December 21, 2017

PostgreSQL Performance in AWS, GCP, Azure, DO and UpCloud

I recently gave a talk about PostgreSQL performance in different clouds, under different settings at the pgconf.eu conference in Warsaw.

The talk compared the results of 3 benchmark tests for the just released PostgreSQL 10 running in five cloud infrastructures in two different regions:

  • Amazon Web Services (eu-west-1 and eu-central-1)
  • Google Cloud Platform (europe-west2 and europe-west3)
  • Microsoft Azure (UK South and Germany Central)
  • DigitalOcean (LON1 and FRA1)
  • UpCloud (uk-lon1 and de-fra1)

We selected the specific regions because we were giving the talk a European conference and all of the vendors operate data centers in England and Germany.
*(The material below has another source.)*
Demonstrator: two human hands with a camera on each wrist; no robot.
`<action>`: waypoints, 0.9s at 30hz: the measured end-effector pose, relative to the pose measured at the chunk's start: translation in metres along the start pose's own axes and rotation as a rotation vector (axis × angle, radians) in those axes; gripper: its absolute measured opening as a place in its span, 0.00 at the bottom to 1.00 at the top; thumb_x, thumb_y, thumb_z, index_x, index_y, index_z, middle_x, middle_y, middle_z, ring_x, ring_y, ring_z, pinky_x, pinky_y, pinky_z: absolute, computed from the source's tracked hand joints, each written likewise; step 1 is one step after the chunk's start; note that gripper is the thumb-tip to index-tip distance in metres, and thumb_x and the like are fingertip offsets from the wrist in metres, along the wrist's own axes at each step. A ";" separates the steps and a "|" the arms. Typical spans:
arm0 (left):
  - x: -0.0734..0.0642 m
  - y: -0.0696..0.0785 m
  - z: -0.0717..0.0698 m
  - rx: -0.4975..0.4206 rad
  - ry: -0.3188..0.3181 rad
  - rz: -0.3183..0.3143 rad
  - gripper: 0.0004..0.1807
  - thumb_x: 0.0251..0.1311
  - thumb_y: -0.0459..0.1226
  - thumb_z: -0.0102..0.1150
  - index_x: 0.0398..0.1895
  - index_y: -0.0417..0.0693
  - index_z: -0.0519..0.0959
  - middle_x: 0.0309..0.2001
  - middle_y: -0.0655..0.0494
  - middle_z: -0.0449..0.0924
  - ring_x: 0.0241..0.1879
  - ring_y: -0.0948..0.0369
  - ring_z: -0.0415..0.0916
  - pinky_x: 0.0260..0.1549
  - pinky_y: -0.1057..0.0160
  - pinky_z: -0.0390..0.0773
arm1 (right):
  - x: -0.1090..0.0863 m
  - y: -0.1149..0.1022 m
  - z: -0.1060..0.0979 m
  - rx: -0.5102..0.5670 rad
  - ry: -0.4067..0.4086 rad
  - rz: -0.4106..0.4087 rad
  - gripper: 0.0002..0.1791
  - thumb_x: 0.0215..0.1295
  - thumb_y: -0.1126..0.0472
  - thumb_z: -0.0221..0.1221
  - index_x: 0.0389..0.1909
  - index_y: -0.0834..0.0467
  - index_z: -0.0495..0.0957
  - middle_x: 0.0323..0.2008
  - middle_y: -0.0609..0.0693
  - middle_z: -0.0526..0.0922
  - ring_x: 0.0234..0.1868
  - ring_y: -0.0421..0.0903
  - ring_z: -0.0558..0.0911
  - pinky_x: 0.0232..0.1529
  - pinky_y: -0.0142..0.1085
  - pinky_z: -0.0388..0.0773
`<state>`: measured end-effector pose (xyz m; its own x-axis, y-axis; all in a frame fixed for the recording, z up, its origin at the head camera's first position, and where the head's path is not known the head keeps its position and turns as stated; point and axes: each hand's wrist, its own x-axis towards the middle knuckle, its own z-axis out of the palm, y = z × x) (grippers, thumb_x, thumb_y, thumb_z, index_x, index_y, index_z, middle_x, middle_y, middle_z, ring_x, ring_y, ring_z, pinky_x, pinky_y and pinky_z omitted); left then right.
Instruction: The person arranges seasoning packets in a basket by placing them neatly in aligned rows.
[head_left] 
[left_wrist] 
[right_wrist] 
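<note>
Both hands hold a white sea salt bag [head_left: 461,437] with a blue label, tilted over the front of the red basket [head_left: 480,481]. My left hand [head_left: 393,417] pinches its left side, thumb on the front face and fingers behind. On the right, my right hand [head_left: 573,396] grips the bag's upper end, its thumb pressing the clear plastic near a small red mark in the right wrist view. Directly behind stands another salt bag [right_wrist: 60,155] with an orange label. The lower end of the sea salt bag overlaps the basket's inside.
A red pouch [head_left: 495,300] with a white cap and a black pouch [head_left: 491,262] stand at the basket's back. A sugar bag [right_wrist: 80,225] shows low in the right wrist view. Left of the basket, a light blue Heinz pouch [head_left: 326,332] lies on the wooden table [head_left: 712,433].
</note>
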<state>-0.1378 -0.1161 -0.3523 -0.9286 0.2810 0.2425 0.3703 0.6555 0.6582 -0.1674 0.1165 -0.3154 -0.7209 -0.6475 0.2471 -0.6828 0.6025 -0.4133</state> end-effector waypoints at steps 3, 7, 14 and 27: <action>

Also, chose to run all benchmarks in two different regions to see if we would find noticeable differences in the different sites operated by these vendors.
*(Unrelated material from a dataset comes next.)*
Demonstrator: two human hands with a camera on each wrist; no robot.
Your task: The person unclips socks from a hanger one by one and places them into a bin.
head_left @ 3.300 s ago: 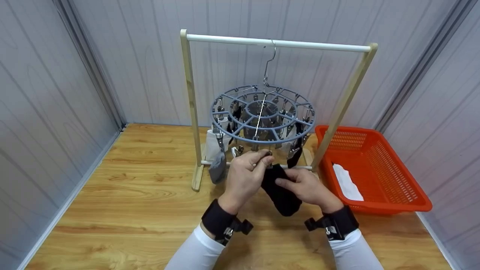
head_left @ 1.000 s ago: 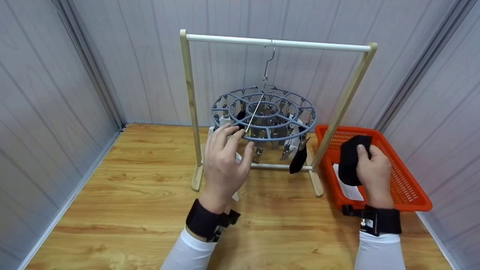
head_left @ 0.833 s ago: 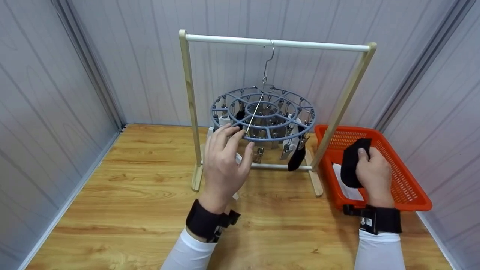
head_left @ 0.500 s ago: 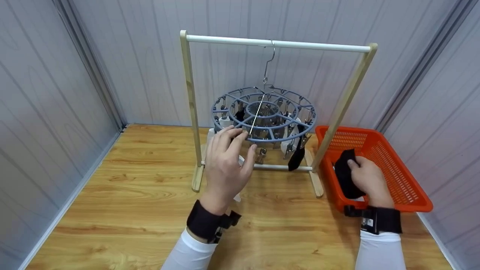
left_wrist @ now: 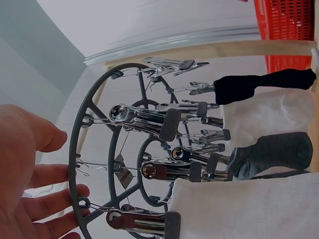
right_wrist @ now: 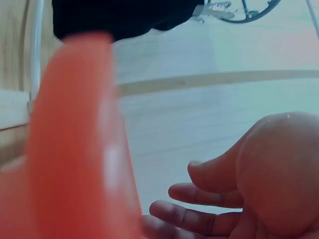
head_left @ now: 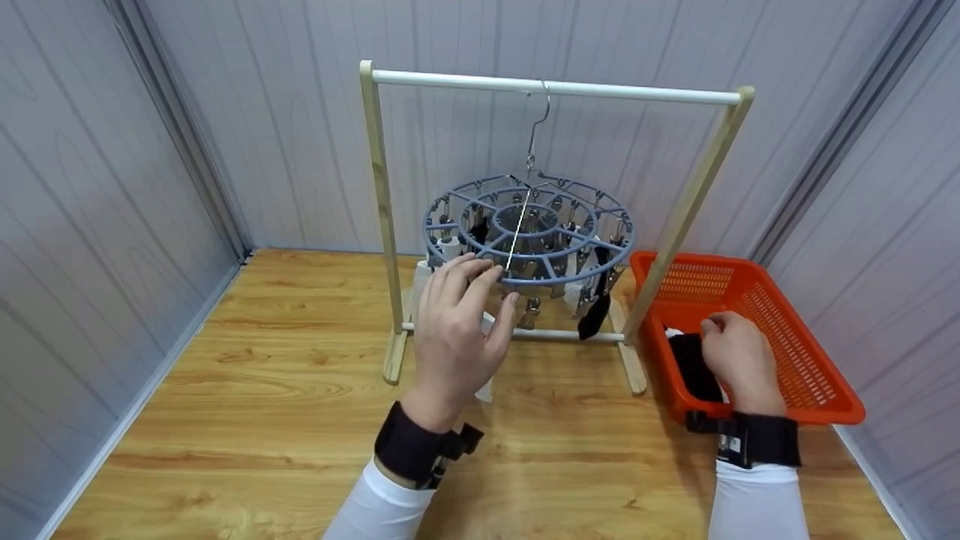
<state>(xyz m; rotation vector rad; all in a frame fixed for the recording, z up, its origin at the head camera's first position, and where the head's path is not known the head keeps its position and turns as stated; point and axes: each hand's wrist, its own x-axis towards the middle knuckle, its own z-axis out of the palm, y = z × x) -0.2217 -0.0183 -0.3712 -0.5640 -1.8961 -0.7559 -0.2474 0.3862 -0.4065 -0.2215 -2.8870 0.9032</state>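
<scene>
My left hand [head_left: 461, 330] has its fingers extended at the front-left rim of a round grey clip hanger [head_left: 551, 281]; in the left wrist view the fingertips touch the ring. Socks hang from its metal clips: a black sock [left_wrist: 239, 88], a grey sock [left_wrist: 274, 154] and a white sock [left_wrist: 249, 204]. My right hand [head_left: 742, 356] hovers over the orange basket [head_left: 806, 330], fingers loosely bent and holding nothing, as the right wrist view also shows. Beside it, another black sock [head_left: 694, 367] lies in the basket, mostly covering a white sock [head_left: 673, 331].
The hanger's hook hangs from the white bar [head_left: 637, 91] of a wooden stand. One stand leg [head_left: 686, 202] rises close by the basket's left side. A bare clip [head_left: 531, 311] dangles at the front of the ring. Wooden table [head_left: 285, 420] lies below; panel walls enclose it.
Earlier both hands were at the clipped black sock. The right hand carried it rightward, lowered it into the basket and let go. The left hand moved to the rim; the ring has turned slightly.
</scene>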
The first benchmark was compared the following two different instance sizes on all clouds utilizing the network-backed freely scalable disks that are available in each cloud:

  • 4 vCPU / 16GB RAM
  • 16 vCPU / 64GB RAM

The second compared network and local SSD performance in AWS and GCP cloud infrastructures with the same instance sizes as the first.

For this post, we will be taking an in-depth look at the two benchmark tests while covering some important considerations when identifying and correcting PostgreSQL setups.

4 vCPU / 16 GB RAM network disks benchmark

Although it is impossible to get VMs with the exact same specifications in every cloud, we provisioned similar setups in all clouds:

  • Amazon Web Services
    • m4.xlarge: 4 vCPU; 16 GB RAM
    • 350 GB gp2 EBS volume, no provisioned IOPS
  • Google Cloud Platform
    • n1-standard-4: 4 vCPU; 15 GB RAM
    • 350 GB PD-SSD
  • Microsoft Azure
    • Standard DS3 v2: 4 vCPU; 14 GB RAM
    • 350 GB P20
  • DigitalOcean
    • 16GB: 4 vCPU; 16 GB RAM
    • 350 GB block storage
  • UpCloud
    • 4CPUx16GB: 4 vCPU; 16 GB RAM
    • 350 GB MAXIOPS

PostgreSQL 10.0 was running on top of Linux 4.3.15 kernel on each cloud. To replicate a typical production setup, the disks utilized LUKS full-disk encryption and WAL archiving was enabled to include the overhead of backups in the tests.

The test was performed using the venerable pgbench tool that comes bundled with PostgreSQL.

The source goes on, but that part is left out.